On his one-time ambition to be a professional student

"I got three university degrees. I refused to work, I just loved academia."

On the influence of his father-in-law and mentor, Matthew Barrett, former head of Bank of Montreal and Barclays

"He believes that banks have forgotten that payments is one of the three legs of the original banking stool, and they are not realizing that if you don't have a place in the payments franchise, it affects everything. Particularly now, when you have Googles and Apples and new ways to pay that disintermediate banks."

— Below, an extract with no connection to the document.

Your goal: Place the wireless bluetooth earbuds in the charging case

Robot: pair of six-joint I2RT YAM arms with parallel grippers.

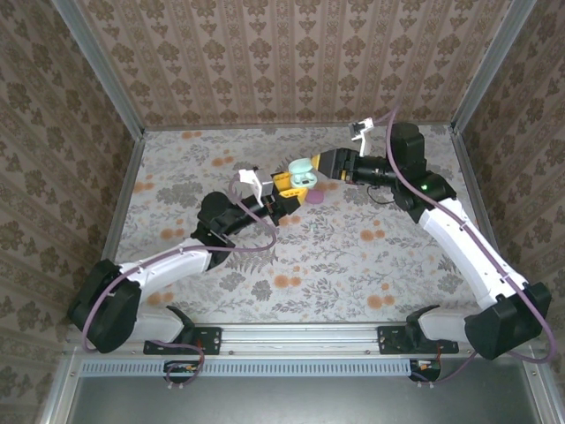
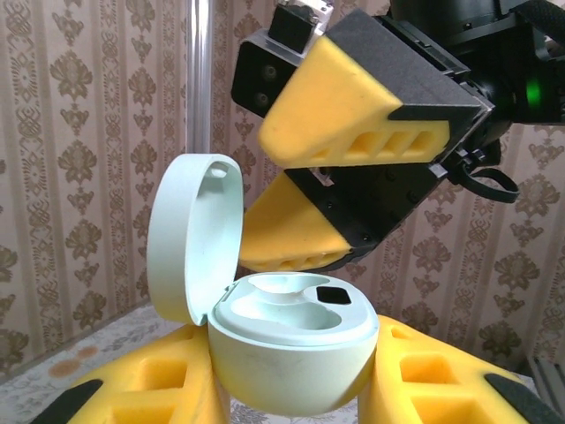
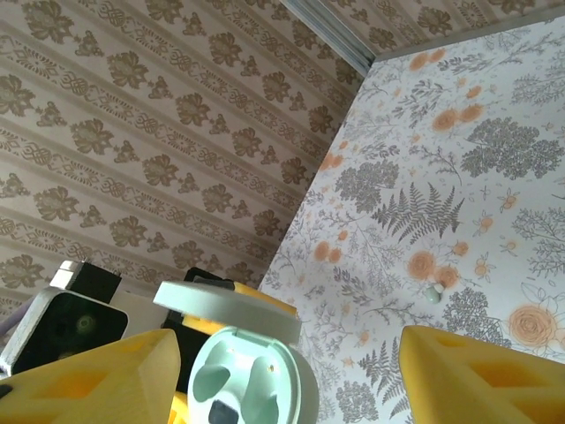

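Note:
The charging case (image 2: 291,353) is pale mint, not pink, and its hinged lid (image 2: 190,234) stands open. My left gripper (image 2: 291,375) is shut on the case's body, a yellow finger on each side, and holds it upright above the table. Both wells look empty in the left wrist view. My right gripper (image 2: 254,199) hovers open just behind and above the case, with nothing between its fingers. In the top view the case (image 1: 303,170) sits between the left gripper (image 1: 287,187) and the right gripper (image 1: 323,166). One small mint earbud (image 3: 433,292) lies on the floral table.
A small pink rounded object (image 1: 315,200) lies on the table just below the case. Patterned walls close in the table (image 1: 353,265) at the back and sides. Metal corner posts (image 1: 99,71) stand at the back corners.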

On the trick of being a good lobbyist

"It's easy when you genuinely, passionately believe that you are doing the right thing, and that this is important for both Canadians and also Canadian businesses, and not just merchants. I believe that banks are going to thank their lucky stars that there's a strong domestic debit network. I think I'm doing a service to the [debit card]issuers as much as I am to Canadians. And when you believe all that, you're so much more credible when you are trying to educate."

Mark O'Connell's CV:

Education

- He has an honours undergraduate degree from McGill University, a BComm and MBA from Odette School of Business at the University of Windsor, and a Harvard Finance diploma.

Family

- Lives with his wife Tara, a clinical psychologist, and their two sons Matthew and Ryan in Oakville, Ont.

Hobbies

- Hockey, skiing, golf, computer games

Career highlights

- Executive vice-president, finance market, Emergis Inc.

- President and CEO, Interac Association

Formative job

In his late 20s, Mr. O'Connell rose through the ranks of NCR Corp. (formerly known as the National Cash Register Company) whose products include ABMs.

"The word 'fired' started at NCR because you'd know you were no longer with the company if you drove up to the headquarters and the first chairman, [John]Patterson, had put your desk on the lawn and set it on fire."